__YOUR INSTRUCTIONS__.
Across the listing below, state how many lines hold the string "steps"; write nothing but that number.

= = =

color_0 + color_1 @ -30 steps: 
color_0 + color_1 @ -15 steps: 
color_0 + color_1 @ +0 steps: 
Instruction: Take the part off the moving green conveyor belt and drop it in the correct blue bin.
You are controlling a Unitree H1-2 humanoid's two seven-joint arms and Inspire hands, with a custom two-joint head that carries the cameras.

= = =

__YOUR RESPONSE__.
3